Ces sites peuvent être comparés, selon certains auteurs, aux agglomérations voisines de Brion, des Chastelets et de Loubeyre (La Godivelle), de Servières (Vernines), des Yvérats (Compains), de Rioubes-Haut et La Griffe (Besse), de La Fraud (Saint-Alyre), de Villars (Orcines), de Cotteuges (Trizac), etc.

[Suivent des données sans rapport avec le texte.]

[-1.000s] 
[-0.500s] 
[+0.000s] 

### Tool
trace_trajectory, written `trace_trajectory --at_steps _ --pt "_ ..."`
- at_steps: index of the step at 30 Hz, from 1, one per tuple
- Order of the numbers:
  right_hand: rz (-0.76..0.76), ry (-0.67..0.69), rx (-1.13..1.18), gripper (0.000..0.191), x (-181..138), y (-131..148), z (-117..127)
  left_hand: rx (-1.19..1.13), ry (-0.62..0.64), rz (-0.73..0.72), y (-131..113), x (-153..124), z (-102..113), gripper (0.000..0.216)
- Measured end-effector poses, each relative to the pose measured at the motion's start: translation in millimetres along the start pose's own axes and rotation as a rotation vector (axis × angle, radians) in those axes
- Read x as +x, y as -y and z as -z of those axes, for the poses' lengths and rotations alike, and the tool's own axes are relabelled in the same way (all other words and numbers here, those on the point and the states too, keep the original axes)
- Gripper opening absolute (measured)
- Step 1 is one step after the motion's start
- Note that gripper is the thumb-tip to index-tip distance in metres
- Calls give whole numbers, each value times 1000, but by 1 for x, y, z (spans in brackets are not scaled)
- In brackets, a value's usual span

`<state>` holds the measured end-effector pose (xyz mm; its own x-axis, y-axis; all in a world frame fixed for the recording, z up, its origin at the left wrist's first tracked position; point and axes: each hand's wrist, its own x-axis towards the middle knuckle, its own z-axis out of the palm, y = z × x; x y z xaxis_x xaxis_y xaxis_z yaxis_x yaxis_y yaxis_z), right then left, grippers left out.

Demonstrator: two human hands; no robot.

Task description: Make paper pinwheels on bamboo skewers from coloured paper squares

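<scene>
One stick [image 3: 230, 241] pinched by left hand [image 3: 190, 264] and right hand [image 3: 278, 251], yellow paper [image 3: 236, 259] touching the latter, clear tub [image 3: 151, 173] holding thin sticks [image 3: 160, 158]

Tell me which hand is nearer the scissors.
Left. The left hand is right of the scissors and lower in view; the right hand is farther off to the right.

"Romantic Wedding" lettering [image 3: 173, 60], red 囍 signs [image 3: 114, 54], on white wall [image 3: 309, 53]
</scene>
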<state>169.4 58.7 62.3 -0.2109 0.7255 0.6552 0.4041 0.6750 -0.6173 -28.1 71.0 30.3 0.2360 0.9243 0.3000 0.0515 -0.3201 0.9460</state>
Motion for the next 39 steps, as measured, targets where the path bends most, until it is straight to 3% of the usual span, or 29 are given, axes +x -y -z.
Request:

Carte du site des Chazaloux          Site de Rocherousse © Cliché Gabriel FOURNIER  

Dans sa "Statistique monumentale du département du Puy-de-Dôme", Jean-Baptiste BOUILLET indique que "sur la droite de la route de Clermont à Bort, entre Saint-Sauves et Tauves, près du hameau de Méjannès, on voit encore un de ces points qui ont dû servir de centre de réunions pour les vieux habitants de l'Auvergne, dans les moments d'invasion. Des cases comme le camp des Chazaloux sont formées par des murs en pierres sèches. Le lieu porte le nom de Cheix. Les anciens habitants du pays que nous avons consultés, n'ont jamais entendu parler de la destination de ces espèces d'habitations".

D'après l'état actuel des recherches, il s'agit de hameaux désertés de l'époque médiévale ; pour des raisons diverses, des villages permanents se sont déplacés au gré des zones de culture ou des pillages (notamment des troupes installées aux châteaux de la Roche Vendeix et de Sanadoire qui écumaient la région) afin de bénéficier de la protection d'une forteresse ou encore la proximité d'un moulin. Aussi, il semble que ces sites aient été occupés du XIème au XIIème siècles, voire pour certains jusqu'au XVIIème siècle.

Ces habitations ne disposaient pas de murs pignons et étaient recouvertes de paille ou de chaume reposant sur une charpente à crück possédant une pente de l'ordre de 40°. L'élévation des murs pignons devait être assurée par une construction en bois. Des plaques foyères en pierre portant des traces de suie et des fragments de poteries ont été retrouvés lors des fouilles de sites analogues. Enfin, l'accès au village était assuré par un chemin dont les sentiers aujourd'hui présents doivent reprendre le tracé originel.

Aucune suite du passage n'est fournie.